Introduction

A Dockerfile is the blueprint for building Docker images. It’s a text file containing a series of instructions that Docker reads from top to bottom to assemble an image. Understanding how to write efficient, secure, and maintainable Dockerfiles is fundamental to mastering Docker.

This comprehensive guide takes you from Dockerfile basics to advanced optimization techniques, covering every instruction, when to use it, and best practices for production-ready images.

Part 1: How Dockerfiles Work

The Build Process

When you run docker build, Docker reads your Dockerfile and executes each instruction in order. Each instruction creates a new layer in the image.

FROM ubuntu:20.04          # Layer 1
RUN apt-get update         # Layer 2
RUN apt-get install -y python3  # Layer 3
COPY app.py /app/          # Layer 4
CMD ["python3", "/app/app.py"]  # Layer 5 (metadata only)

Key Concepts:

  1. Layers are Immutable: Once created, a layer never changes. If you modify a file in a later layer, Docker creates a new layer with the changes.
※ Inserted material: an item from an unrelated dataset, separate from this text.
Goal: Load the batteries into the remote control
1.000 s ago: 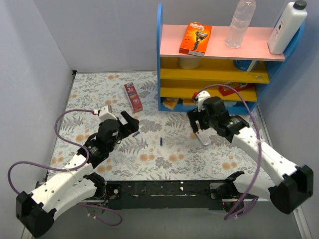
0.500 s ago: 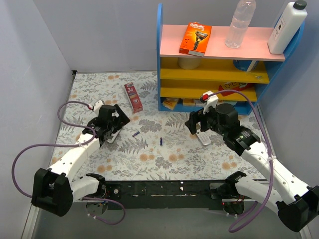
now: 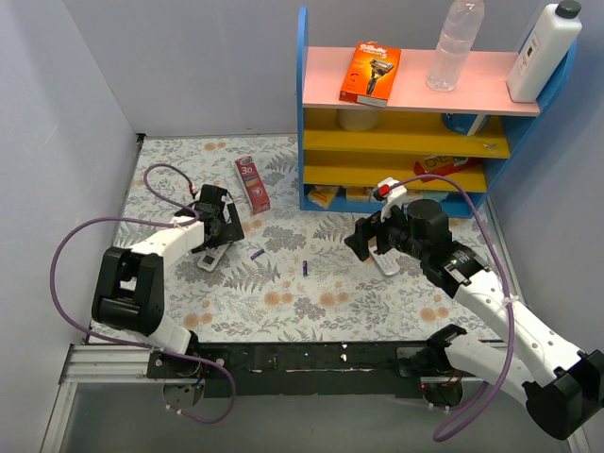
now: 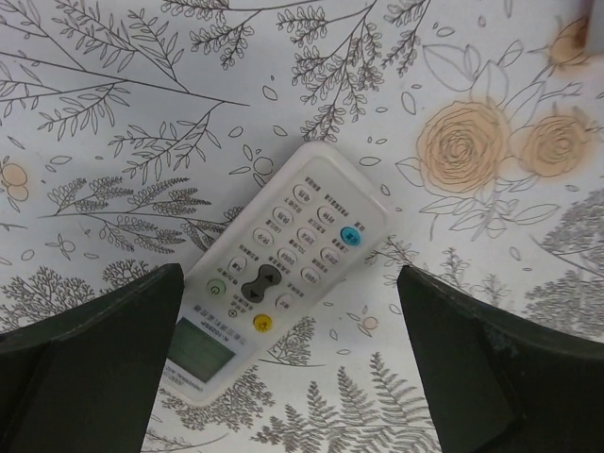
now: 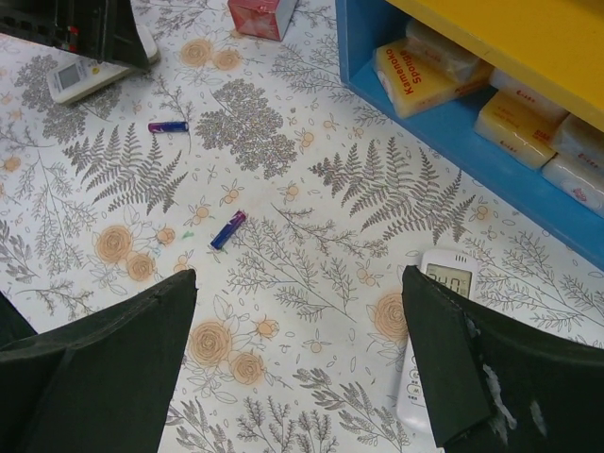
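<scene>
Over on the left of the floral table, the left gripper now sits farther back and left than a second ago, with its arm folded tight at the elbow. It hangs above the remote control with its fingers spread wide, one to each side, holding nothing. The right gripper has eased a little toward the middle of the table. Its fingers are also wide apart and empty. Neither battery has moved.

The blue shelf unit carries an orange razor pack, a clear bottle and a white bottle on its pink top. Its lowest compartment holds yellow packets. A small red box lies on the table just left of the unit.

The remote control lies face up. Its long axis is diagonal in the left wrist view, with the display end at lower left by the left finger and the button end at upper right. The first battery rests near it, lying across the right wrist view. The second battery sits near the middle of the table, slanted, with its pinkish end toward the shelf. A second remote lies face up beside the right finger, its display end toward the shelf.
</scene>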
  2. Layer Caching: Docker caches each layer. If an instruction and its context haven’t changed, Docker reuses the cached layer, making rebuilds fast.

  3. Union File System: Docker uses a Union File System to stack layers. The final image is the combination of all layers.

  4. Build Context: When you run docker build ., the . is the build context—all files in that directory are sent to the Docker daemon.

The Anatomy of a Dockerfile Instruction

INSTRUCTION arguments
  • INSTRUCTION: The command (e.g., FROM, RUN, COPY)
  • arguments: The parameters for that instruction

Part 2: Essential Dockerfile Instructions (Basic)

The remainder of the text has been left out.